It also provides very easy semantics to join multiple data sources based on their output and input types, at the same time having no coupling between the data sources. This helps in creating new APIs or resolvers for GraphQL APIs a breeze.
Many times we write web apps which connect to different data sources, combine the data obtained from these sources and then do some more jobs. During these processes, we do a lot of boilerplate to transform one data type to other. Also in the absence of a proper job scheduler, we create goroutines abruptly and without proper management. These create unmanageable code. To update those codes is even more hard in future, when there is a new team member in the team.
Rio tries to solve this problem by introducing two concepts.
This is the piece which runs the multiple jobs asynchronously. It has a priority queue (balancer.go and pool.go) which hands off incoming requests to a set of managed workers.
// The balancer struct, this struct is used inside the GetBalancer method to provide a load balancer to the caller
type Balancer struct {
// Its the pool of Worker, which is itself a priority queue based on min heap.
pool Pool
// This channel is used to receive a request instance form the caller. After getting the request it is dispatched
// to the most lightly loaded worker
jobChannel chan *Request
// This channel is used by the worker.

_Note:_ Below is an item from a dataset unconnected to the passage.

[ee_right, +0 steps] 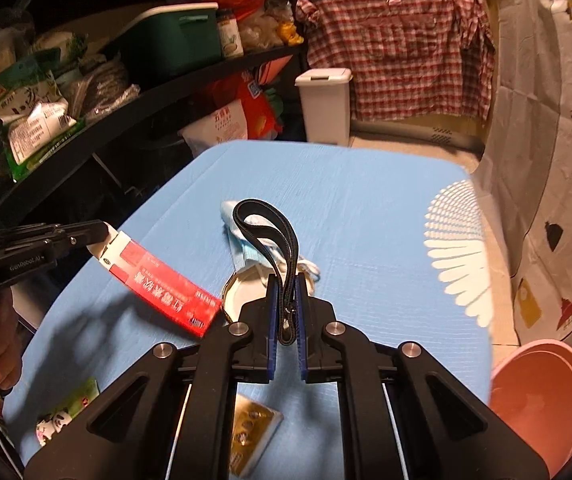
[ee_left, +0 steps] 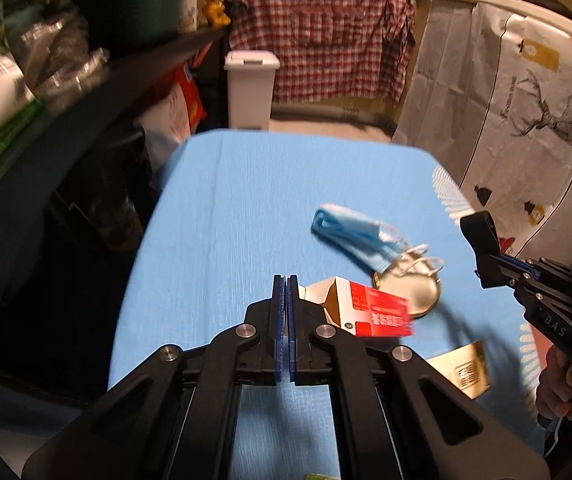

After processing a task, a worker uses this channel to let the balancer know
// that it is done and able to take new requests from its request channel
done chan *Worker
// Its the number of queued requests
queuedItems int
// The close channel. When the Close method is called by any calling goroutine sending a chanel of boolean, the
// balancer waits for all the requests to be processed, then closes all the worker, closes all its owen loops and
// then finally respond by sending boolean true to the passed channel by the caller, confirming that all the inner
// loop are closed and the balancer is shutdown.
closeChannel chan chan bool
}
The balancer is implemented by a min heap priority queue and when assigning a new task it checks the least loaded worker.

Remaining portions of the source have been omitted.